### Task description:
Give back an exact copy of the lines in the records below, from the line that has "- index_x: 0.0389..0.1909" through the line that has "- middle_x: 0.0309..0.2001", and nothing besides.

++++ Provided data

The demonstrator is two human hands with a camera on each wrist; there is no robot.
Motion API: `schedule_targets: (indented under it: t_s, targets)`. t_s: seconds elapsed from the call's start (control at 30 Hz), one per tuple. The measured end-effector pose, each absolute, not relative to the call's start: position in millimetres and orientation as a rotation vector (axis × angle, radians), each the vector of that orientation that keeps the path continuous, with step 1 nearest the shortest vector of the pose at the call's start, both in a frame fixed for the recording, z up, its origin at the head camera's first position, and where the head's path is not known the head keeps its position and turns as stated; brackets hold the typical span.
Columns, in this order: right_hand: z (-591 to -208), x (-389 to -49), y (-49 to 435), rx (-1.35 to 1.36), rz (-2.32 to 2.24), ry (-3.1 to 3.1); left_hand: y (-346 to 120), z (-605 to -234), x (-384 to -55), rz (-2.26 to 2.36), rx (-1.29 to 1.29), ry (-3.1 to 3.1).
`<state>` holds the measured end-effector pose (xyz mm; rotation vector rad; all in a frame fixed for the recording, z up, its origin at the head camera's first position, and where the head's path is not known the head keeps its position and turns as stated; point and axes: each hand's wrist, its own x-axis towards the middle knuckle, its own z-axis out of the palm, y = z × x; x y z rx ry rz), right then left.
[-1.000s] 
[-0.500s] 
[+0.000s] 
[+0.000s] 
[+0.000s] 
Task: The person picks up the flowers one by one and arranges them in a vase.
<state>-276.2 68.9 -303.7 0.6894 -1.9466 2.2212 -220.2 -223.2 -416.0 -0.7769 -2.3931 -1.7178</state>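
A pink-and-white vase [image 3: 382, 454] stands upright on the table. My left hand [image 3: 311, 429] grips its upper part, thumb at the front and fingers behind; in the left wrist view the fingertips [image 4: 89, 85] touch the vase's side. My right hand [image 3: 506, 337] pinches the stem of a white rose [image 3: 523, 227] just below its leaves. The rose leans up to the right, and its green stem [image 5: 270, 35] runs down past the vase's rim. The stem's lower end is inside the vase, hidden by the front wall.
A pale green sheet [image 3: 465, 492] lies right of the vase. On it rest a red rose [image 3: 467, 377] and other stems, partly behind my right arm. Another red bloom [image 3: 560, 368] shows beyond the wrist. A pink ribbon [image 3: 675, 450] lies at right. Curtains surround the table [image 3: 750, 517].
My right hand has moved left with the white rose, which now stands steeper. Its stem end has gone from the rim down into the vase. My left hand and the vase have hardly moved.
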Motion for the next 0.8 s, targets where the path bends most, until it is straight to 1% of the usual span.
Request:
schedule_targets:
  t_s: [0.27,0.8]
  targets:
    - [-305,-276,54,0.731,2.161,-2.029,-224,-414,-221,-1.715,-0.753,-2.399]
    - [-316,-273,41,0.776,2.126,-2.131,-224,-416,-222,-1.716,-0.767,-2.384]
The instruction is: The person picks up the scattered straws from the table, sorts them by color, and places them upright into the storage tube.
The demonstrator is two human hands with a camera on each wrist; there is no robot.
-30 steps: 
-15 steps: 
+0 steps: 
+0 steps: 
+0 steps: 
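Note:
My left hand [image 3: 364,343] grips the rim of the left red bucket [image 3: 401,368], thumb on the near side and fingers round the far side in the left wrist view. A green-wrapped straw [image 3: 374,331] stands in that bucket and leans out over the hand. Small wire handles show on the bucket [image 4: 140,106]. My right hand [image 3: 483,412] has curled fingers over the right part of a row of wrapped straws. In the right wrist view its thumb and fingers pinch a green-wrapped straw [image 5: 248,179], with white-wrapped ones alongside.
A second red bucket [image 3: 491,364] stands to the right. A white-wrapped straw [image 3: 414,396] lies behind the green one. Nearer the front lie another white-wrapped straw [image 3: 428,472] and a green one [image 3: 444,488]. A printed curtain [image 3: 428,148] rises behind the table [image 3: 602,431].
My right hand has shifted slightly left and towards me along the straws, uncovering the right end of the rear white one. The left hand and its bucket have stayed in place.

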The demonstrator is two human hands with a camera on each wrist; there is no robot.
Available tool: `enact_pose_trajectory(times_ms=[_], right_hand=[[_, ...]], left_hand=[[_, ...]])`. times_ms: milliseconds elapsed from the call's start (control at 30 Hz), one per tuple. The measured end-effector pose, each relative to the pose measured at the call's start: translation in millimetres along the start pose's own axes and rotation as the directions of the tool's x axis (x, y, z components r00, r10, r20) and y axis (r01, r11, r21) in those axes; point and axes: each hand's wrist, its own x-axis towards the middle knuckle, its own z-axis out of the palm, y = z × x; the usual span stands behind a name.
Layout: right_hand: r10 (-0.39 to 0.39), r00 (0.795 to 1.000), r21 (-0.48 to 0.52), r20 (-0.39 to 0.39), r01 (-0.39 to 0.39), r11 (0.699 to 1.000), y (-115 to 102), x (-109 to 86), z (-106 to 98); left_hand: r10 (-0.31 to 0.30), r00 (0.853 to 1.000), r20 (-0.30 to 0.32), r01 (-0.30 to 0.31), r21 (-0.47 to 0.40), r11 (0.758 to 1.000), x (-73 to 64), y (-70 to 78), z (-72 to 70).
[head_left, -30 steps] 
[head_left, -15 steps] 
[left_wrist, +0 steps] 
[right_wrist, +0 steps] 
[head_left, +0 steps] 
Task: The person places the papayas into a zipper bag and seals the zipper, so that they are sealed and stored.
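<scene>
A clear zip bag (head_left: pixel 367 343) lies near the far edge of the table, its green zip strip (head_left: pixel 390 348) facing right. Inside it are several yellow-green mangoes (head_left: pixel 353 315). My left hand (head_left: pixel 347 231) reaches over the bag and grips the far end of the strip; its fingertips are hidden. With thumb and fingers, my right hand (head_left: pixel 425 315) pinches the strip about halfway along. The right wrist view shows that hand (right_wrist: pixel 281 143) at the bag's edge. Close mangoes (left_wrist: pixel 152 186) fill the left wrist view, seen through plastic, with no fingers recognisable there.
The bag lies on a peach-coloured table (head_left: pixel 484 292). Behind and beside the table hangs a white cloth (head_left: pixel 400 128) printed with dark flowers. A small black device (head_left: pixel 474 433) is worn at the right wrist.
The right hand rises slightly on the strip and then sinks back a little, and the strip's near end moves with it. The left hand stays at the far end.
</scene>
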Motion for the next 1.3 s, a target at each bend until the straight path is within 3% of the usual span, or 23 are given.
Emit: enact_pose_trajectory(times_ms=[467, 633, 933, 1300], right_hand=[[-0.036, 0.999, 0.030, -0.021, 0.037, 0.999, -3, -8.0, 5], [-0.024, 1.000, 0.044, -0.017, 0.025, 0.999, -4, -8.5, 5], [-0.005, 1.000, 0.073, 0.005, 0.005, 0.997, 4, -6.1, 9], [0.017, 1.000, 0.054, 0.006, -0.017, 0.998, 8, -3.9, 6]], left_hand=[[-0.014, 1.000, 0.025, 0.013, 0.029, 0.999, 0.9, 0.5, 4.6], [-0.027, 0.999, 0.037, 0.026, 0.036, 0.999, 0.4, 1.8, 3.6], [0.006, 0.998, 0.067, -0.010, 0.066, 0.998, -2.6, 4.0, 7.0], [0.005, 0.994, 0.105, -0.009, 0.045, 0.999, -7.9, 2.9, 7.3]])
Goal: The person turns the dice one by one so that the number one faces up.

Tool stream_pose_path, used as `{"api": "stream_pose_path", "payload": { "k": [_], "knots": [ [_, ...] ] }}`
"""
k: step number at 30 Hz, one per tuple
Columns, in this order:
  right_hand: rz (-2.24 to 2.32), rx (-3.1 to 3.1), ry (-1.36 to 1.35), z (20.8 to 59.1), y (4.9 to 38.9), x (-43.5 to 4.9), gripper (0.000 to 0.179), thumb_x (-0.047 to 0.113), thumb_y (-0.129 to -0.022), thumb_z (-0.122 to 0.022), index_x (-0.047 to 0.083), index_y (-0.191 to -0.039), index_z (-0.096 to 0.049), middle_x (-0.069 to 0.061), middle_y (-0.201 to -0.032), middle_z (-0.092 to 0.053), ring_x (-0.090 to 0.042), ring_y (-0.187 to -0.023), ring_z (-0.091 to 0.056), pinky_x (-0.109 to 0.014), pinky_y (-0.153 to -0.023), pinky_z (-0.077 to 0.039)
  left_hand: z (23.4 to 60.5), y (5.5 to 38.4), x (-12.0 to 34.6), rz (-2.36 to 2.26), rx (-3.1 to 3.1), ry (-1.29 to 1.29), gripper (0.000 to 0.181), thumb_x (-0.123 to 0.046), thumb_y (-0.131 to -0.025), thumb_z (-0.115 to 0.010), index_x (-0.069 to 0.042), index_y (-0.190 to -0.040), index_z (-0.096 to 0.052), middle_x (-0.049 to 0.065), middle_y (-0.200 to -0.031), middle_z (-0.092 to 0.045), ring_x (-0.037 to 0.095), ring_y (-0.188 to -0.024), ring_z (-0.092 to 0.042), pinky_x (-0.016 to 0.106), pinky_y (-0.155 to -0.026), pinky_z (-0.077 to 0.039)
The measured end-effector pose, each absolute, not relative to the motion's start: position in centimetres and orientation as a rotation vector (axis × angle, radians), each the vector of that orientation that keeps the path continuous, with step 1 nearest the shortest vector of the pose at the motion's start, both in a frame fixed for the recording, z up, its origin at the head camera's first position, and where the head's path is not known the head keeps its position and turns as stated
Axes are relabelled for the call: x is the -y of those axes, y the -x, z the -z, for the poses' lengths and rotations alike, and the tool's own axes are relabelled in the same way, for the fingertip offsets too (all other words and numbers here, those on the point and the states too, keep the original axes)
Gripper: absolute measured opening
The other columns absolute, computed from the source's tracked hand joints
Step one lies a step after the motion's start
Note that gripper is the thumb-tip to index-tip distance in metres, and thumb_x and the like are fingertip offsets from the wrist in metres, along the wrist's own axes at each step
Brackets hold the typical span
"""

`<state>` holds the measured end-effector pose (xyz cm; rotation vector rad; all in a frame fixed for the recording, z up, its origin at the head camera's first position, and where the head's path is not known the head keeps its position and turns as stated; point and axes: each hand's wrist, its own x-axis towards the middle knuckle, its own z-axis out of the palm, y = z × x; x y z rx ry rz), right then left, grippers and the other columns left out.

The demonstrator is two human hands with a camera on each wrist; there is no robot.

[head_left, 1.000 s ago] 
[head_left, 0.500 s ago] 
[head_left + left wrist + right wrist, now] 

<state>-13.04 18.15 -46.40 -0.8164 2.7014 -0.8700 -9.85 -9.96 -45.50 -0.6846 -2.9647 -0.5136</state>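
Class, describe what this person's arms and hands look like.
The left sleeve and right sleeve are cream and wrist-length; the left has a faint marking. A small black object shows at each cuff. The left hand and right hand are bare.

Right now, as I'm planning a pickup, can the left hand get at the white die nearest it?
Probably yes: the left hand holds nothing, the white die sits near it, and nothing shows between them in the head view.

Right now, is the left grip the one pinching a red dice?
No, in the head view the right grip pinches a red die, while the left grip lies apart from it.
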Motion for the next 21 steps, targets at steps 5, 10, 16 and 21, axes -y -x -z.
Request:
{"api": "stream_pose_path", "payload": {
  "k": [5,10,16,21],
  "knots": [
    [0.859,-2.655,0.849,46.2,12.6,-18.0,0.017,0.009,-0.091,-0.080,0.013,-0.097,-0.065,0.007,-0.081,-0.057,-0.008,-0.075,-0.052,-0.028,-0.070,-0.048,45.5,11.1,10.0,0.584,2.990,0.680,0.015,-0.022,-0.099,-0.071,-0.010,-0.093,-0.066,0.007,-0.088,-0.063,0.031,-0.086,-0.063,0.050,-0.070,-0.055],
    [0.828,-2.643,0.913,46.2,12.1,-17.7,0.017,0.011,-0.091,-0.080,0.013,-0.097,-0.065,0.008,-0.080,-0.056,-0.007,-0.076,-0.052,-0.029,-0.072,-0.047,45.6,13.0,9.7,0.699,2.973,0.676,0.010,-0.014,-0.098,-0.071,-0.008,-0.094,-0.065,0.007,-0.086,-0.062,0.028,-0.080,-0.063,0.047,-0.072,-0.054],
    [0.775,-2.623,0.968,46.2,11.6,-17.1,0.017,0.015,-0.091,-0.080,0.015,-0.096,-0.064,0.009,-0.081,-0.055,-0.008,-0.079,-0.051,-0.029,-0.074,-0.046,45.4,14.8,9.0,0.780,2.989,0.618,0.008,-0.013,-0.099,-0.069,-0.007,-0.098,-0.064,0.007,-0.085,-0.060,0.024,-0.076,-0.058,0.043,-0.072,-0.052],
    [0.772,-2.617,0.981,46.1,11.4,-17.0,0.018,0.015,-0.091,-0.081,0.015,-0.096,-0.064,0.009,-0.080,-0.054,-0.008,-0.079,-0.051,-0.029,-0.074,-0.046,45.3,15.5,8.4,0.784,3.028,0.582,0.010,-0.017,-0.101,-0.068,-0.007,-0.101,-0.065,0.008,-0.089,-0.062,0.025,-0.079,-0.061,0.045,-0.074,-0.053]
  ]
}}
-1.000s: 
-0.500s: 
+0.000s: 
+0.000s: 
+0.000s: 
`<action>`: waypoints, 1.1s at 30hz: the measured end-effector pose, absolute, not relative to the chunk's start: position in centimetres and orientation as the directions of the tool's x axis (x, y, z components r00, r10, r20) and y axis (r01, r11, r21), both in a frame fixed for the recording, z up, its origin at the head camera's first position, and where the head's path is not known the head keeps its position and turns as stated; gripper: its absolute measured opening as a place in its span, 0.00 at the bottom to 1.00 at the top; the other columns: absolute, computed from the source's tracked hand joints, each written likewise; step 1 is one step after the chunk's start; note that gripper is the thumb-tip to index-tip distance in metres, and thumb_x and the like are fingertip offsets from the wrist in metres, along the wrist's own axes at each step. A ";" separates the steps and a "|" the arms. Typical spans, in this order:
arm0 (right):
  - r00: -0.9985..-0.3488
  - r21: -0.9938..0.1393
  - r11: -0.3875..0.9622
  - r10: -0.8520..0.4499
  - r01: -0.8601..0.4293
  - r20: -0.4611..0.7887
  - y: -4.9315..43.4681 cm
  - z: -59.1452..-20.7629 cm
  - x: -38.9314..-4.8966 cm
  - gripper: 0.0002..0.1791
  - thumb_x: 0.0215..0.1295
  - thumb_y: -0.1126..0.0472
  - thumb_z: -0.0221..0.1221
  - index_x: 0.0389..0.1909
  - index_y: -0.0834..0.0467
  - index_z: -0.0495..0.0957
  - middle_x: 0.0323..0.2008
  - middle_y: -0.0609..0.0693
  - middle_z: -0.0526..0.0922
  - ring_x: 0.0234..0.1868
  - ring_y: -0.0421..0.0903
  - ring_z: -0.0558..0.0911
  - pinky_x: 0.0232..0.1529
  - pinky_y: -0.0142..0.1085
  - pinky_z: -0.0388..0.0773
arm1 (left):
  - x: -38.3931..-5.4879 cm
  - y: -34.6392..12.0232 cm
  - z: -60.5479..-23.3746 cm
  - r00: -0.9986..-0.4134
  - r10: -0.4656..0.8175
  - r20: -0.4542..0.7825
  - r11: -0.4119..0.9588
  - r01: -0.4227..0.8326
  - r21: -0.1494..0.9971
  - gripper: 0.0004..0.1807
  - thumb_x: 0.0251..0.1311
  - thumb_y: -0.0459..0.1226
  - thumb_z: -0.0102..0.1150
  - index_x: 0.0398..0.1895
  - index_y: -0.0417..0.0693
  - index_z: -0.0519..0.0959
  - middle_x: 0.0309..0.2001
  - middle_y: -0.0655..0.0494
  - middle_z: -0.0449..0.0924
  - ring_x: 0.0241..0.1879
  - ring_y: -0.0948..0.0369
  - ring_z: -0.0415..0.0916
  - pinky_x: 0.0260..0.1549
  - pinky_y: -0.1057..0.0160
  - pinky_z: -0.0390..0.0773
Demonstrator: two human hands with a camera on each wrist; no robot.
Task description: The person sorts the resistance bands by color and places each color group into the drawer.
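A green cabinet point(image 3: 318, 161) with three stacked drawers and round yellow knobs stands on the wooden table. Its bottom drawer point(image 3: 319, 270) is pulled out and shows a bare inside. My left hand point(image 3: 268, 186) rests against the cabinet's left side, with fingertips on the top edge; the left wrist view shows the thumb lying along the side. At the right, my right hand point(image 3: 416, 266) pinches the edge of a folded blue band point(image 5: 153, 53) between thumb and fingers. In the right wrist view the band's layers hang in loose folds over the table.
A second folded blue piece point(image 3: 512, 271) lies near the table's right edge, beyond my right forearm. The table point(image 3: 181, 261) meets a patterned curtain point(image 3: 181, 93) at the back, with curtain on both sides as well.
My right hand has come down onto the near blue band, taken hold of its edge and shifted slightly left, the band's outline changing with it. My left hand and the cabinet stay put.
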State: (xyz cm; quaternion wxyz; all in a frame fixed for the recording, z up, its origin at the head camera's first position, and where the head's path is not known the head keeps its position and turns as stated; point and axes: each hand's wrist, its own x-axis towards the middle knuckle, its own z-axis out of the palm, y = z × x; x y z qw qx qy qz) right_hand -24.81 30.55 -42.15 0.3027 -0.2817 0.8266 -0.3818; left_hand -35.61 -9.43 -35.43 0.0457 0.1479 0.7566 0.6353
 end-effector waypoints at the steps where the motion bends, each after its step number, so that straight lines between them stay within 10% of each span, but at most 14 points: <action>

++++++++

### Output of the exercise:
  - index_x: 0.0389..0.1909
  - index_y: -0.0834..0.0467
  - index_z: -0.0495..0.0957
  - middle_x: 0.0323..0.2008
  - middle_y: -0.0609..0.0693
  - middle_z: -0.0526..0.0922
  - ring_x: 0.0234..0.1868
  - ring_y: -0.0421..0.0903
  - ring_z: -0.0558..0.0911
  - pinky_x: 0.0232..0.1529
  - pinky_y: -0.0142..0.1085
  - pinky_z: -0.0388..0.0773
arm1 (left):
  - x: -38.3931..-5.4879 cm
  - y: -34.6392..12.0232 cm
  - z: -60.5479..-23.3746 cm
  - r00: -0.9986..-0.4134
  - r10: -0.4656..0.8175
  - r20: -0.4542..0.7825
  - r11: -0.4119..0.9588
  - r01: -0.4227..0.8326
  - r21: -0.1494..0.9971
  - gripper: 0.0004..0.1807
  - thumb_x: 0.0251..0.1311
  - thumb_y: -0.0459..0.1226
  - thumb_z: -0.0102..0.1150
  - index_x: 0.0398..0.1895
  - index_y: -0.0417..0.0693
  - index_z: -0.0519..0.0959
  - middle_x: 0.0309..0.2001

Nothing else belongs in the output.